Wednesday, April 27, 2016

Four questions to understand the future redemption by Darty Fnac – francetv info

Conforama ended up throwing in the towel. For several months, the furnishing brand was engaged in a battle with no thank you with Fnac to obtain control of the brand home appliances Darty. Wednesday, April 27, the Board of Conforama waived outbid the final offer of “cultural agitator”. According to Le Monde (item cost) , Fnac must file its formal offer “within weeks” . If you have not followed the case, francetv info answers your questions.

Why is she holding Fnac as Darty to buy?

with 261 stores in France and a loyal customer base, the Darty arouses desires. “It becomes profitable again (…), she leaves with such an important franchise development and it has very high quality sites in France, especially in Paris” , told France 3 Jerome Parigi, deputy editor of the trade magazine LSA .

But Conforama and Fnac does not have the same ambitions. If the first ambition was to become the industry leader and the second especially wanted to buy Darty diversify. Broadening its offering in line with the policy pursued by its CEO, Alexandre Bompard, since his arrival in 2011 and the reintroduction of the brand stock market in 2013. To counter the download related losses, cultural teaching has hosted small appliances and more “of connected objects” in its rays at the expense of discs and books.

in this continuity, a wedding with Darty Fnac should enable the group to save, through “synergies”. In other words, by bundling services (such as advertising and logistics), buying in common base of products, optimizing logistics costs (for transportation of goods, for example), etc.

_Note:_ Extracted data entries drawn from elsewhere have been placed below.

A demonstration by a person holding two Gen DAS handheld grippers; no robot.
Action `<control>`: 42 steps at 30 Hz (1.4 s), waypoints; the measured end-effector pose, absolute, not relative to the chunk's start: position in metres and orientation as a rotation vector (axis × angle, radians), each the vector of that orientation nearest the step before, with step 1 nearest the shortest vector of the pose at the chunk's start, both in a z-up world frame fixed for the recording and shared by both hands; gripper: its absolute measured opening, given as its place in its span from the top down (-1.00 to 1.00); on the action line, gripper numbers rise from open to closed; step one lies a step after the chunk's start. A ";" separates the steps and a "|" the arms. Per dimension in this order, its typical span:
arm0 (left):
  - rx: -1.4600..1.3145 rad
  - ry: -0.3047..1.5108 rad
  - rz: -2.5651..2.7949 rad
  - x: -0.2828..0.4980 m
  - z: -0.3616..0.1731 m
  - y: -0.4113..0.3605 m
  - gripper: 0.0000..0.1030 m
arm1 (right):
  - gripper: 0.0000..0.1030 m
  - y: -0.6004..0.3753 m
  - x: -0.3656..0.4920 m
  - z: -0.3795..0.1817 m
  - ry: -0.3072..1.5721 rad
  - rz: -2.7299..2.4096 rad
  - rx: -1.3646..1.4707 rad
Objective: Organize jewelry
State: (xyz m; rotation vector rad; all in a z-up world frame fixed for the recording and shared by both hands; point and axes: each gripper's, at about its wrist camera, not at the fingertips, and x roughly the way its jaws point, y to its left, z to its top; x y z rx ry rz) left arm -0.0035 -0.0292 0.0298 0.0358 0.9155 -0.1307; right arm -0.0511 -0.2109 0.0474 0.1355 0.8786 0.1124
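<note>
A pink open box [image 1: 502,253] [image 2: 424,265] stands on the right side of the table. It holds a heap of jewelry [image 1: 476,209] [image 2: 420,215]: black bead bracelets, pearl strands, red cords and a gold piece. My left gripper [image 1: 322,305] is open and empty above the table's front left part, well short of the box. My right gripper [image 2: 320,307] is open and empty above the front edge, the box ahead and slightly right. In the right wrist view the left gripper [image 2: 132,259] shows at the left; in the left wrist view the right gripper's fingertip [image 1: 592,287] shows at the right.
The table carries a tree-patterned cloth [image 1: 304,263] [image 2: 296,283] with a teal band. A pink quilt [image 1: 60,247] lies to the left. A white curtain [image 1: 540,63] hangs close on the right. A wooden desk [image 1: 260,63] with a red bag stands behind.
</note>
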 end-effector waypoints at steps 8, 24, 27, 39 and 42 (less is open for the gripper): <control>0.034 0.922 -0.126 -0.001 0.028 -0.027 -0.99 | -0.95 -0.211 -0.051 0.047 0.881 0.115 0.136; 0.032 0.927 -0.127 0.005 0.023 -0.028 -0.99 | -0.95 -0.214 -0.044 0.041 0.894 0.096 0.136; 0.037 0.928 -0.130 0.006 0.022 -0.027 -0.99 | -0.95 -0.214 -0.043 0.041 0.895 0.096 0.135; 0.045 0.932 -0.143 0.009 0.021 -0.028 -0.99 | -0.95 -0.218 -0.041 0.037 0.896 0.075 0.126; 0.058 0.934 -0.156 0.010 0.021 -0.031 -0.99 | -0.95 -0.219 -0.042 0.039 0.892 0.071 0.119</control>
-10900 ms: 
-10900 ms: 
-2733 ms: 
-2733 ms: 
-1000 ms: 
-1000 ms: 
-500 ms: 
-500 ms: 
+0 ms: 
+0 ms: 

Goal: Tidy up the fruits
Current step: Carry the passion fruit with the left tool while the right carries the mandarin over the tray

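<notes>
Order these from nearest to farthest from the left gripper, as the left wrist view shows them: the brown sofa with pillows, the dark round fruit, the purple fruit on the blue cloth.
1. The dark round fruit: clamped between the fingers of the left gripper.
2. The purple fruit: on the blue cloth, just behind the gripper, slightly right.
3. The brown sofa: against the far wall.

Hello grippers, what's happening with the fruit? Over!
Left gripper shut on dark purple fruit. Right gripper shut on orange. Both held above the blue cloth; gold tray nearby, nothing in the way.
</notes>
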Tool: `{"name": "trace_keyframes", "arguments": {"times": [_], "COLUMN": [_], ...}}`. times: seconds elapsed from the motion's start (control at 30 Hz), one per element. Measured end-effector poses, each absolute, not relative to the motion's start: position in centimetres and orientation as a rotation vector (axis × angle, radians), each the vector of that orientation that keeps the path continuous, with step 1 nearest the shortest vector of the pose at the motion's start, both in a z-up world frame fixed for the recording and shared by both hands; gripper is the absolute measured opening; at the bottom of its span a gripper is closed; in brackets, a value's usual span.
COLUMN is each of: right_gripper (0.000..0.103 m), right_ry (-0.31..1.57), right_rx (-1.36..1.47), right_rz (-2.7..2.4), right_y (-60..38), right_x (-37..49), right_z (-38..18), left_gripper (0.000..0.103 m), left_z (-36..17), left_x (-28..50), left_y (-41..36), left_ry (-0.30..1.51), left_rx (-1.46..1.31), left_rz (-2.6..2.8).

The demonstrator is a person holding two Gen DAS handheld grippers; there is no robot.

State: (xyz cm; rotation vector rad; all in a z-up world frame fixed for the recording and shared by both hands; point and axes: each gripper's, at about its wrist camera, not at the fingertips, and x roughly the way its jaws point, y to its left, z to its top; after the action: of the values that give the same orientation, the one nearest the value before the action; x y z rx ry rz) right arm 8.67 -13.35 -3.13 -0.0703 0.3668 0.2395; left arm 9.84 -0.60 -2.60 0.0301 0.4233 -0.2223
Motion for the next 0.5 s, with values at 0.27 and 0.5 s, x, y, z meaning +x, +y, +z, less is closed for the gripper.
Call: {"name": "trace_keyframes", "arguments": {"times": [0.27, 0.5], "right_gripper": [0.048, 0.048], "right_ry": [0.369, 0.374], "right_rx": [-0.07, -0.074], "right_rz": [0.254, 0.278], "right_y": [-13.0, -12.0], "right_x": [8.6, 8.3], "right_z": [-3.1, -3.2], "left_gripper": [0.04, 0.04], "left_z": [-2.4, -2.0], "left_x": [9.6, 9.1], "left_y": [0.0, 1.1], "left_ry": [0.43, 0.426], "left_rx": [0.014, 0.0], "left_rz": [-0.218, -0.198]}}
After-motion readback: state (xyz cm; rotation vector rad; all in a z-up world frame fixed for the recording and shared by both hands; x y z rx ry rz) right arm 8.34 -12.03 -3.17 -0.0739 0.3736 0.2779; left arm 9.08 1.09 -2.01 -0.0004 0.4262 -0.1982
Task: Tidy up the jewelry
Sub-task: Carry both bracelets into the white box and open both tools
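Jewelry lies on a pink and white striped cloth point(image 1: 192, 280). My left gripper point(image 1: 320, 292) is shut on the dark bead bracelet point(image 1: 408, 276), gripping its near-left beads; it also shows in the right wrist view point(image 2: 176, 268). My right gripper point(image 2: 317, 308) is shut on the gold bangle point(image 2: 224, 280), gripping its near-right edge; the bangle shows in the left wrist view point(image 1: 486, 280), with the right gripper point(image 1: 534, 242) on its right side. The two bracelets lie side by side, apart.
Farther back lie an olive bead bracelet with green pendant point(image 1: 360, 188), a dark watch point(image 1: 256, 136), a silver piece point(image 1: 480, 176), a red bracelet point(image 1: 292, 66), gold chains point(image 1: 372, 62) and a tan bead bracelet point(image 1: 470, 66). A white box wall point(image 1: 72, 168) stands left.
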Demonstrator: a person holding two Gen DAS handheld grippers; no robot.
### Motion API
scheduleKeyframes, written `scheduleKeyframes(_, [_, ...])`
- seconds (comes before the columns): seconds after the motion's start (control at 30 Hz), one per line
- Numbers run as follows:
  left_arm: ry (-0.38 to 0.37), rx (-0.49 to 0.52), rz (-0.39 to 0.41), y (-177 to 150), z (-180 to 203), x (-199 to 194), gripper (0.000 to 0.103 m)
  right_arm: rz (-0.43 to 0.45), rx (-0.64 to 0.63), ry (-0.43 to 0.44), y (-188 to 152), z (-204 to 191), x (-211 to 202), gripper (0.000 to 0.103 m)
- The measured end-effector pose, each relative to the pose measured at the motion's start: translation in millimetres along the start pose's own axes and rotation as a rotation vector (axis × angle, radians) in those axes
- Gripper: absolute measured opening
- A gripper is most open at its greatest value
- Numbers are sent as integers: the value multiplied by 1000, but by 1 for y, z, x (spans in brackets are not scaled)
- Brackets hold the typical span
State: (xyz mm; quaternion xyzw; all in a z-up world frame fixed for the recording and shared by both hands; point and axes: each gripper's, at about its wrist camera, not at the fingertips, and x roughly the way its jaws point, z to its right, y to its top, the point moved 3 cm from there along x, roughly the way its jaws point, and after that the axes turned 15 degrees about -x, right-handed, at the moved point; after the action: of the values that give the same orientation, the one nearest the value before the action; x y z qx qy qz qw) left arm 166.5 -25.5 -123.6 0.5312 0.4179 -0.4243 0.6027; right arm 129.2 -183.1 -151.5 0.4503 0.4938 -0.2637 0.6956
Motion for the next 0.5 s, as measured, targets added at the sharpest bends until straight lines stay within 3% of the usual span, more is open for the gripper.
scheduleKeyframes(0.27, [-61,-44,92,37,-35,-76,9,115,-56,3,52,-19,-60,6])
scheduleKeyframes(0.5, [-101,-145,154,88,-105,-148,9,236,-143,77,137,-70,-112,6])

How is the Fnac is imposed?

The battle was long and epic. Fnac and Conforama competed since September to get their hands on Darty, with a first proposal Fnac country in March by a competing offer for Conforama. The battle had suddenly accelerated on April 21, the two companies multiplying the bidding.

In this it presented as a final offer, Fnac still had revised upwards its offer, promising 170 pence Darty per share (the case is dealing directly with the London Stock Exchange). An offer that valued the company at 1.16 billion euros. D e Meanwhile, the supply of the Steinhoff Group – the parent company of Conforama. – Darty valued at 1.09 billion euros

Very concretely, Fnac s’ imposed by becoming the largest shareholder of Darty. On Tuesday, the group of Alexandre Bompard said in a statement formally hold 29.73% stake in Darty, having acquired a very significant number of shares of the brand in the last 24 hours. To which we must add 22.1% from two major shareholders of the brand of household appliances, fund Knight Vinke and DNCA. Thus, Fnac became a shareholder of almost 51.84% of Darty, is virtually owner of the sign.



It’s good, it’s over? Fnac won?

If Conforama is no longer willing to bid, while Fnac officially won this last battle, and thus the war. However, we must remember that the tender offer is open until June 11 Until then, traders can still make a new offer to the market authorities in London, which is listed Darty, as recalled by France Info.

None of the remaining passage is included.